Work task: Copy every line below exactly.

Data shown:

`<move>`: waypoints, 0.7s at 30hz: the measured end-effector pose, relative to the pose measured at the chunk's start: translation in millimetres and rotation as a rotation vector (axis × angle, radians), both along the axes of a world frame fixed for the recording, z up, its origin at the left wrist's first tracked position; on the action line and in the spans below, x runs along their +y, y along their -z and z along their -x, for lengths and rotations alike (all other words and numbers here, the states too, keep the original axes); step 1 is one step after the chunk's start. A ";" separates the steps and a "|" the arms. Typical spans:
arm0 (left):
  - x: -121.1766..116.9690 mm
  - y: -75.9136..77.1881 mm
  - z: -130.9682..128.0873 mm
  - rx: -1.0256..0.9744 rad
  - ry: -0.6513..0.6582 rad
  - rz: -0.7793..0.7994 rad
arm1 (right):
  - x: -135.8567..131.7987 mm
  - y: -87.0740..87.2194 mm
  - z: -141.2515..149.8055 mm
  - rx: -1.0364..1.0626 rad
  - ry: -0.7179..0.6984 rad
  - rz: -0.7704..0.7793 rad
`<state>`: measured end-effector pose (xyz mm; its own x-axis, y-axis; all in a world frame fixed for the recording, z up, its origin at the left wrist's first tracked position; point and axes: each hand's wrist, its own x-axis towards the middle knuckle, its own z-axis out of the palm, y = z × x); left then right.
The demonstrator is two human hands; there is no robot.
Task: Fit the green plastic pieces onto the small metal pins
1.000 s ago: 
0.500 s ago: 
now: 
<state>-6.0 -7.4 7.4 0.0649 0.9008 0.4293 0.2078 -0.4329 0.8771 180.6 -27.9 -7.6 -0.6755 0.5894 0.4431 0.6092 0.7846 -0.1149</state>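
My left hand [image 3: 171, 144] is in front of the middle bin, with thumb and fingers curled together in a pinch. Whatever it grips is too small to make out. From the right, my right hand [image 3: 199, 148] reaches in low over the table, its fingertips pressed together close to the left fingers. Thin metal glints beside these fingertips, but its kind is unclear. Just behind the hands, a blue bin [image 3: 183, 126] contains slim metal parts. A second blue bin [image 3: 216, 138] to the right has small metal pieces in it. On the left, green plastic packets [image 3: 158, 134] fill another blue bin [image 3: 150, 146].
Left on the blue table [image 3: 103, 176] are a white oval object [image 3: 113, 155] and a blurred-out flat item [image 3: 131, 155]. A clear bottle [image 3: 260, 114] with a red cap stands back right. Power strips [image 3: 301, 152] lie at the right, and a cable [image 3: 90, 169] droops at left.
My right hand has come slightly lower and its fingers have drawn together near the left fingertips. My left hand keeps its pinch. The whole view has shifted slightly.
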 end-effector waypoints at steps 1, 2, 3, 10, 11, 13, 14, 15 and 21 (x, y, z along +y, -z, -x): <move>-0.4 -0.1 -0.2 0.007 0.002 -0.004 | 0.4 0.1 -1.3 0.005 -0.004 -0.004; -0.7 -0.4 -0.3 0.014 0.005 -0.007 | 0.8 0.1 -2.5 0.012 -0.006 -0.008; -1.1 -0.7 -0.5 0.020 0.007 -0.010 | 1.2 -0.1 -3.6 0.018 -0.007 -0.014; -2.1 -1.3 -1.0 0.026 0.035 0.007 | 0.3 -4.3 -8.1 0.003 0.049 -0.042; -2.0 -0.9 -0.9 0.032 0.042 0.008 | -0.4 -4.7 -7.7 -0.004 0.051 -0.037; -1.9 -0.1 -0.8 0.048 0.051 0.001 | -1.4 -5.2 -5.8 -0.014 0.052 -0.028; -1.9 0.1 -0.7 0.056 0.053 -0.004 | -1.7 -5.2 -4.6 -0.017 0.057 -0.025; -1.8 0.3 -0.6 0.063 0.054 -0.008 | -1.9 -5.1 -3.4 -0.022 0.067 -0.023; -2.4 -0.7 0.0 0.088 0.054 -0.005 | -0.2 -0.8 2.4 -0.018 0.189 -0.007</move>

Reply:
`<move>`: waypoints, 0.7s at 30hz: the measured end-effector pose, relative to the pose measured at the chunk's start: translation in millimetres and rotation as a rotation vector (axis × angle, radians), both along the axes of a world frame fixed for the recording, z up, its origin at the left wrist's first tracked position; on the action line and in the spans below, x runs along their +y, y along their -z and z along their -x, for lengths and rotations alike (all other words and numbers here, the states too, keep the original axes); step 1 is one step after the chunk's start. A ";" separates the steps and a "|" the arms. Typical spans:
arm0 (left):
  - x: -121.1766..116.9690 mm
  - y: -75.9136..77.1881 mm
  - z: -130.9682..128.0873 mm
  - rx: -1.0256..0.9744 rad
  - ry: -0.6513..0.6582 rad
  - rz: -0.7793..0.7994 rad
arm1 (right):
  - x: -135.8567..131.7987 mm
  - y: -87.0740..87.2194 mm
  - z: -141.2515..149.8055 mm
  - rx: -1.0364..1.0626 rad
  - ry: -0.7179..0.6984 rad
  - rz: -0.7704..0.7793 rad
`<state>`: measured end-effector pose (xyz mm; its own x-axis, y-axis; all in a world frame fixed for the recording, z up, its origin at the left wrist's first tracked position; point and axes: each hand's wrist, its own x-axis towards the middle knuckle, its own z-axis out of the palm, y = z × x); left then right.
The demonstrator is two human hands; there is no robot.
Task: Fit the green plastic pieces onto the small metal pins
1.000 s ago: 
0.500 s ago: 
now: 
<state>-6.0 -7.4 7.4 0.0649 0.9008 0.4293 0.2078 -0.4329 0.8771 180.6 -27.9 -7.6 -0.6755 0.5894 0.4431 0.6092 0.7846 -0.1149</state>
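My left hand [image 3: 171, 144] is in front of the middle bin, with thumb and fingers curled together in a pinch. Whatever it grips is too small to make out. From the right, my right hand [image 3: 199, 148] reaches in low over the table, its fingertips pressed together close to the left fingers. Thin metal glints beside these fingertips, but its kind is unclear. Just behind the hands, a blue bin [image 3: 183, 126] contains slim metal parts. A second blue bin [image 3: 216, 138] to the right has small metal pieces in it. On the left, green plastic packets [image 3: 158, 134] fill another blue bin [image 3: 150, 146].
Left on the blue table [image 3: 103, 176] are a white oval object [image 3: 113, 155] and a blurred-out flat item [image 3: 131, 155]. A clear bottle [image 3: 260, 114] with a red cap stands back right. Power strips [image 3: 301, 152] lie at the right, and a cable [image 3: 90, 169] droops at left.
My right hand has come slightly lower and its fingers have drawn together near the left fingertips. My left hand keeps its pinch. The whole view has shifted slightly.
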 end-effector waypoints at steps 1, 2, 3, 10, 11, 13, 14, 15 and 21 (x, y, z along +y, -z, -x): <move>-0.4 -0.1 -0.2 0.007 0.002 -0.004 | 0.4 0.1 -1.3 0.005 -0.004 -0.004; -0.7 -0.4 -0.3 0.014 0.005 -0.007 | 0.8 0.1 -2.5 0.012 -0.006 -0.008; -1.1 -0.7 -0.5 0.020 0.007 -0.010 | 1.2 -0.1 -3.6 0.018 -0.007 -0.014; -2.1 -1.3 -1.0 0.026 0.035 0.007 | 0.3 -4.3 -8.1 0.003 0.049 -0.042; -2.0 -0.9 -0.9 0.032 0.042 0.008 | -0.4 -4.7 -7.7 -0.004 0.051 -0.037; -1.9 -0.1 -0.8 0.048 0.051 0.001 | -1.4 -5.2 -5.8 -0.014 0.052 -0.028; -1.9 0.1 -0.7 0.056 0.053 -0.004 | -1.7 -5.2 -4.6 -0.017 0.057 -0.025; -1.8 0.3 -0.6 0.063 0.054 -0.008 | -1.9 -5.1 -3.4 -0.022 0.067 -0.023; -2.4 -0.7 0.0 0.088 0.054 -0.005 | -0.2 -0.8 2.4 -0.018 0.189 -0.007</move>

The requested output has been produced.